Malheureusement, une chute et une grave blessure au genou auront raison de lui. Retour en Colombie, saison terminée. Une année noire pour le garçon d’alors 26 ans, qui ne peut plus être présenté comme un espoir. Parfois enchantant mais aussi régulièrement décevant, Henao retrouve donc les pelotons assez tardivement, en mars dernier sur la Semaine Coppi e Bartali. Pour un résultat assez anecdotique : dix-septième à plus de sept minutes du vainqueur Louis Meintjes, il n’a pas fait preuve du punch qu’on a pu lui connaître. Au contraire, il s’est montré incapable de peser sur la course, laissant Ben Swift et Konstantin Siutsou prendre le leadership de l’équipe. De quoi laisser penser qu’on ne retrouvera pas de si tôt le Henao deuxième de la Flèche wallonne en 2013 ou neuvième du Giro en 2012. Rien de surprenant cependant compte tenu de la longue absence du Colombien. Il paraissait logique de devoir lui laisser le temps de reprendre le rythme.

Renaissance expresse

Sauf que deux semaines après son retour sur les routes italiennes, Sergio Henao semble déjà au top sur le Tour du Pays-Basque. Alors que l’équipe Sky emmenait dans le Nord de l’Espagne des coureurs comme Nieve et Kiryienka pour assurer des accessits, c’est bien le Colombien qui crève l’écran depuis deux jours. Vers Zumarraga hier comme vers Eibar ce jeudi, c’est lui qui a fait péter le peloton, avec des attaques tranchantes qui le caractérisent si bien. S’il n’a pas réussi à concrétiser par des succès ces deux journées lors desquelles il semblait pourtant le plus fort, il se console pour l’instant avec le maillot de leader, de justesse accroché à ses épaules – il est dans le même temps que Quintana et Rodriguez. Une situation inimaginable il y a encore quelques semaines, lorsqu’on voyait Henao à la rue sur la deuxième étape de la Semaine Coppi e Bartali.

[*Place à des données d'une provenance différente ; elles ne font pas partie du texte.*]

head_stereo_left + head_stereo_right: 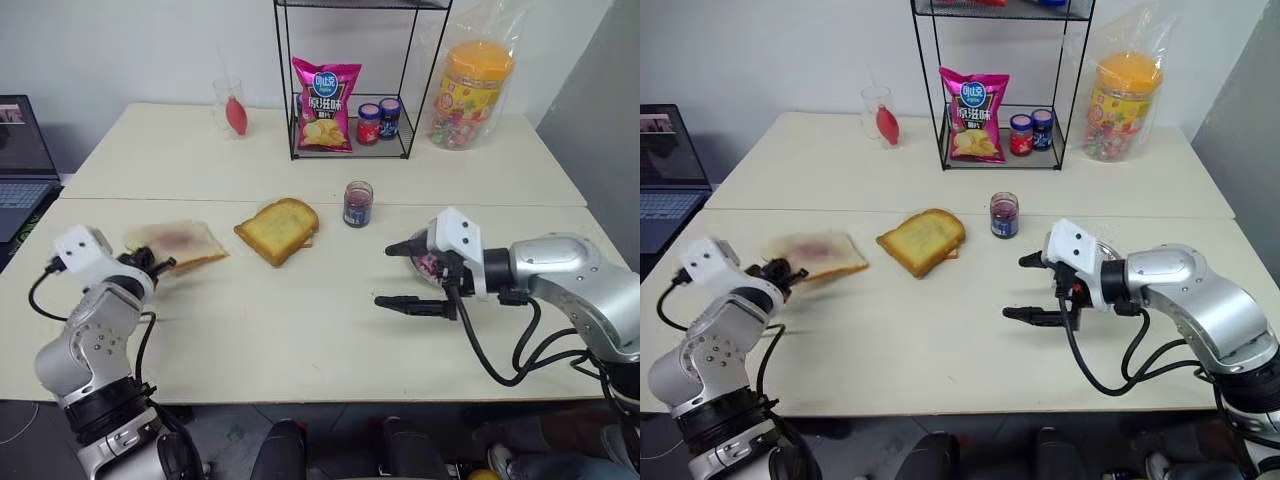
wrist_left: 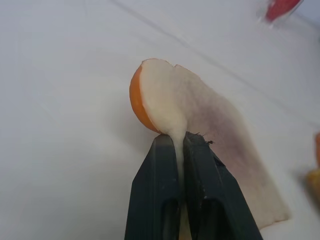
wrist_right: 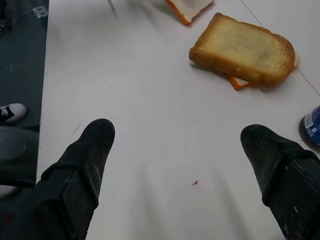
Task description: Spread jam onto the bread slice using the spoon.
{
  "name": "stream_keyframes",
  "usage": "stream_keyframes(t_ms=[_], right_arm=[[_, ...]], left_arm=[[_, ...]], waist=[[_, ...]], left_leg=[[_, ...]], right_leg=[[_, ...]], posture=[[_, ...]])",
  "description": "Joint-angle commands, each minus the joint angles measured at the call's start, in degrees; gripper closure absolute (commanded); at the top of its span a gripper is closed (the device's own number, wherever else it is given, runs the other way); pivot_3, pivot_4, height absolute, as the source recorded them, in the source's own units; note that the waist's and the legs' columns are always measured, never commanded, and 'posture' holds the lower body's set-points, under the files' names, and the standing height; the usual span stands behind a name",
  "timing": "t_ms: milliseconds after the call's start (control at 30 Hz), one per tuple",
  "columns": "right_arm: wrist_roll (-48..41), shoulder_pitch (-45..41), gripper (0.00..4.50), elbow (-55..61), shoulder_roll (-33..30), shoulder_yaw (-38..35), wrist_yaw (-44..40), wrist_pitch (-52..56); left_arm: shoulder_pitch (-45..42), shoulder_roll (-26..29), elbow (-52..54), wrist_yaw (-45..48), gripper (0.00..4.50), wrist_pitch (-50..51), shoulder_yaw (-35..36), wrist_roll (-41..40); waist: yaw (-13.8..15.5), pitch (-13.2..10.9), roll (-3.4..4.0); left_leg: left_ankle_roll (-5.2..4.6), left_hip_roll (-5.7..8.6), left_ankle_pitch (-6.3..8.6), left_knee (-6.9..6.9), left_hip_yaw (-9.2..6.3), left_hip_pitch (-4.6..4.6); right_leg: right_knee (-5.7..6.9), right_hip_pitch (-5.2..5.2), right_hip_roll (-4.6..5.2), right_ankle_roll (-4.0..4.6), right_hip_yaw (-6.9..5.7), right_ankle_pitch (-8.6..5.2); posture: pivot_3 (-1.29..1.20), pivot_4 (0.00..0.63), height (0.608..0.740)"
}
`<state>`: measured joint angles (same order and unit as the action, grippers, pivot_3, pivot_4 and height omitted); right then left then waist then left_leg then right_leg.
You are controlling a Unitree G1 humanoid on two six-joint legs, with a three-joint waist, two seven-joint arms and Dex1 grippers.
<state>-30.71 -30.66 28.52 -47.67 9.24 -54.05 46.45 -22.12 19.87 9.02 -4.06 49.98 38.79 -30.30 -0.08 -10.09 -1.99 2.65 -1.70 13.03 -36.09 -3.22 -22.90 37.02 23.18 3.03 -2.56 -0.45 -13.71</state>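
The left gripper [image 2: 181, 142] was clamped tight on the near edge of the bread slice [image 1: 178, 243], lifted slightly off the worktop [image 1: 300, 320] at about nine o'clock. The right gripper [image 1: 400, 275] hung at three o'clock, jaws spread wide and empty, with the golden toast [image 1: 277, 229] at centre.

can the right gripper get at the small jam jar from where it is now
Probably yes. The right gripper hangs open and holds nothing, and the jar stands uncovered just beyond it with bare table between. The toast sits off to the side, out of the path.
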Motion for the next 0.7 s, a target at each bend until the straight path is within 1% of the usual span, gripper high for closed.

Mais c’est justement là le propre du grimpeur colombien, capable de passer des abysses aux sommets en un rien de temps. Il l’avait d’ailleurs prouvé le mois dernier, se reprenant presque parfaitement sur l’ultime étape – la plus difficile -, sixième au sommet du Roccapelago. L’épisode s’est répété de nombreuses fois au cours de sa jeune carrière, comme sur la Vuelta 2012 : 32e de l’étape arrivant aux Lagos de Covandonga, complètement lâché par ses adversaires au général, il termine deux jours plus tard sur les talons de Contador et Valverde à Fuenté Dé. Du Henao tout craché, un coureur rarement dans le calcul et qui le paie parfois très cher, mais qui nous offre aussi du grand spectacle à chaque fois que sa condition est bonne. A dix jours de l’Amstel Gold Race, celui qui avait réalisé un très gros printemps en 2013 est donc sur des bases similaires : il montre le bout de son nez au Pays-Basque, avant d’être au meilleur de sa forme sur le triptyque ardennais. Toujours aussi énigmatique, Henao est donc bien de retour.